WORK ORDER — In the records below, the line with "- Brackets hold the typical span" opens the range and the line with "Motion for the" closes it; print that range exactly and nothing else.

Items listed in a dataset
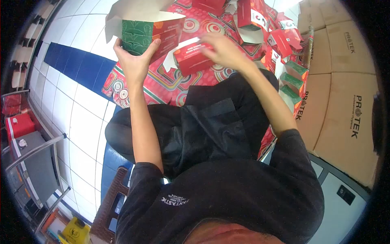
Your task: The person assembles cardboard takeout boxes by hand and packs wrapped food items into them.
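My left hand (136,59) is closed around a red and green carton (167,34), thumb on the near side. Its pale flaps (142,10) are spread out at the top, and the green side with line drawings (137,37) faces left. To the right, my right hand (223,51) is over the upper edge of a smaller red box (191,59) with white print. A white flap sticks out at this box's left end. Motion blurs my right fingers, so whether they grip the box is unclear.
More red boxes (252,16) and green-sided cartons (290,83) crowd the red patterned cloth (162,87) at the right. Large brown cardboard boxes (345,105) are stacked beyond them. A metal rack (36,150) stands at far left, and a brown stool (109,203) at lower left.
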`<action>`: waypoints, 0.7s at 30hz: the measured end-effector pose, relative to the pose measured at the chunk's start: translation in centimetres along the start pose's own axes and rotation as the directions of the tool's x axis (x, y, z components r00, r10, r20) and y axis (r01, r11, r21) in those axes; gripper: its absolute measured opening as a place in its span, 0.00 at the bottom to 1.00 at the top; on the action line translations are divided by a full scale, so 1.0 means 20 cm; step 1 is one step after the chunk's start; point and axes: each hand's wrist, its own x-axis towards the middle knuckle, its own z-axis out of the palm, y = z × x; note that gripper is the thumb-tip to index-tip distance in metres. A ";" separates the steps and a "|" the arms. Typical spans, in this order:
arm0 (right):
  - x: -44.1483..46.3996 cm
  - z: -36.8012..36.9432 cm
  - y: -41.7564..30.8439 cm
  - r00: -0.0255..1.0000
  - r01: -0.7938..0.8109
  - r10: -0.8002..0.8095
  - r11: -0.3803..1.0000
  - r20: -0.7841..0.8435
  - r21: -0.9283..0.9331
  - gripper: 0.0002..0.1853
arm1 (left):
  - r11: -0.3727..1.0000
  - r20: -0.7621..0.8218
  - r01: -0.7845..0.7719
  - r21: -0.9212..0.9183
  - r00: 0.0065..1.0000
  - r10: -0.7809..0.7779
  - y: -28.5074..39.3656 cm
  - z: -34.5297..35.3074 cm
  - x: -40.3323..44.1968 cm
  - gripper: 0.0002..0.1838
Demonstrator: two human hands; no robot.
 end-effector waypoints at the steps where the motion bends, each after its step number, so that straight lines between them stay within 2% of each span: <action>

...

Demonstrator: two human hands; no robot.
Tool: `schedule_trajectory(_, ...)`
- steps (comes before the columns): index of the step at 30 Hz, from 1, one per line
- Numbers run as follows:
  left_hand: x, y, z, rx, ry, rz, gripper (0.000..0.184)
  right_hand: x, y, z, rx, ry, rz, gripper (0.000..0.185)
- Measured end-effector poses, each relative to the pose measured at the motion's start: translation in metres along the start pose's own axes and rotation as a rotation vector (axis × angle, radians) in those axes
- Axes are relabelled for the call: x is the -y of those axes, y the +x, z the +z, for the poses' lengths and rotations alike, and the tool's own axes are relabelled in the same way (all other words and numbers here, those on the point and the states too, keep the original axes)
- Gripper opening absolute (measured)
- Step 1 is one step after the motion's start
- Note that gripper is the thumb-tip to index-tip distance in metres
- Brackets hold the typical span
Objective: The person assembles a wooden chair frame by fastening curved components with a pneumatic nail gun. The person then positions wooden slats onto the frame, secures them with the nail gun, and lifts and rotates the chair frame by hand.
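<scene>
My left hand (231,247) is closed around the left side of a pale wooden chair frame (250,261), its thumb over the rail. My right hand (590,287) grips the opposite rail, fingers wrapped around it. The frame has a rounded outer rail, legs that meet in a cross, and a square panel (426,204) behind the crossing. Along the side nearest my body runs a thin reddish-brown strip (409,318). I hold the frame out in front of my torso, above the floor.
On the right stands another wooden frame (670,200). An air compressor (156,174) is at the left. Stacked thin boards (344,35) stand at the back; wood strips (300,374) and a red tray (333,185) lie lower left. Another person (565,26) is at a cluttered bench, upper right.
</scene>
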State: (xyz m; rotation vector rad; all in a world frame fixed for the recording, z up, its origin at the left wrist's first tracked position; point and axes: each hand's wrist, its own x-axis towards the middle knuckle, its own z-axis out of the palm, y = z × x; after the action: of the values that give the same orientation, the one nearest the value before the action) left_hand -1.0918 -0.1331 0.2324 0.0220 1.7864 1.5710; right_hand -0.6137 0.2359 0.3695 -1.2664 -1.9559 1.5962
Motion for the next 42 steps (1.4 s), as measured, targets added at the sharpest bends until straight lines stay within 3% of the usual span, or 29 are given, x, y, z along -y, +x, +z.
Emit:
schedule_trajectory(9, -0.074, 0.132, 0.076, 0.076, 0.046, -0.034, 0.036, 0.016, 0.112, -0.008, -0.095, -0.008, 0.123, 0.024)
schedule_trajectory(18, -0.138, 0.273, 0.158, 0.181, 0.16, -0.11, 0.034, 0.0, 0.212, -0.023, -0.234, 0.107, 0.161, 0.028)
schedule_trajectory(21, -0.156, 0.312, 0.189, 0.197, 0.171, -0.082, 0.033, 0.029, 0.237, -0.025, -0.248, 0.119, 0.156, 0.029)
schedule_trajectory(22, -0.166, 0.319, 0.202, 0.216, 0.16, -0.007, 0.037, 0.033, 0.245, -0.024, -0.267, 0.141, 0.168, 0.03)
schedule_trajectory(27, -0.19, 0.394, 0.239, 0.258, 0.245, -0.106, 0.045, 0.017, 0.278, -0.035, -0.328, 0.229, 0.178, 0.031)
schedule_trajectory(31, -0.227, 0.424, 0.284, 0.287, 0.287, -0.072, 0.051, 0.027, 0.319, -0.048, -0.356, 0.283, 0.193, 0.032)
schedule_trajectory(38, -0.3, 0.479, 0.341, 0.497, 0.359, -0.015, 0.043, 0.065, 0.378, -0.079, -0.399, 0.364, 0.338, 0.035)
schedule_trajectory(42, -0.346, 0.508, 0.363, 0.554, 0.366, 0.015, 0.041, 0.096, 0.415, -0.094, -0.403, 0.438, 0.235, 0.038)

THE ANSWER —
- Brackets hold the typical span
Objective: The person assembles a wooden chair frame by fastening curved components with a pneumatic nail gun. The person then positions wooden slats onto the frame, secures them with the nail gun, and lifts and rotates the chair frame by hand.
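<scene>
My left hand (231,247) is closed around the left side of a pale wooden chair frame (250,261), its thumb over the rail. My right hand (590,287) grips the opposite rail, fingers wrapped around it. The frame has a rounded outer rail, legs that meet in a cross, and a square panel (426,204) behind the crossing. Along the side nearest my body runs a thin reddish-brown strip (409,318). I hold the frame out in front of my torso, above the floor.
On the right stands another wooden frame (670,200). An air compressor (156,174) is at the left. Stacked thin boards (344,35) stand at the back; wood strips (300,374) and a red tray (333,185) lie lower left. Another person (565,26) is at a cluttered bench, upper right.
</scene>
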State: (xyz m; rotation vector rad; all in a world frame fixed for the recording, z up, its origin at the left wrist's first tracked position; point and axes: each hand's wrist, its own x-axis towards the middle knuckle, its own z-axis out of the palm, y = z × x; after the action: of the values that give the same orientation, the one nearest the value before the action) left_hand -1.0918 -0.1331 0.2324 0.0220 1.7864 1.5710; right_hand -0.6137 0.2359 0.3695 -1.2664 -1.9559 1.5962
Motion for the next 42 steps (1.4 s), as measured, targets added at the sharpest bends until straight lines stay within 3% of the usual span, or 29 are given, x, y, z along -y, +x, +z.

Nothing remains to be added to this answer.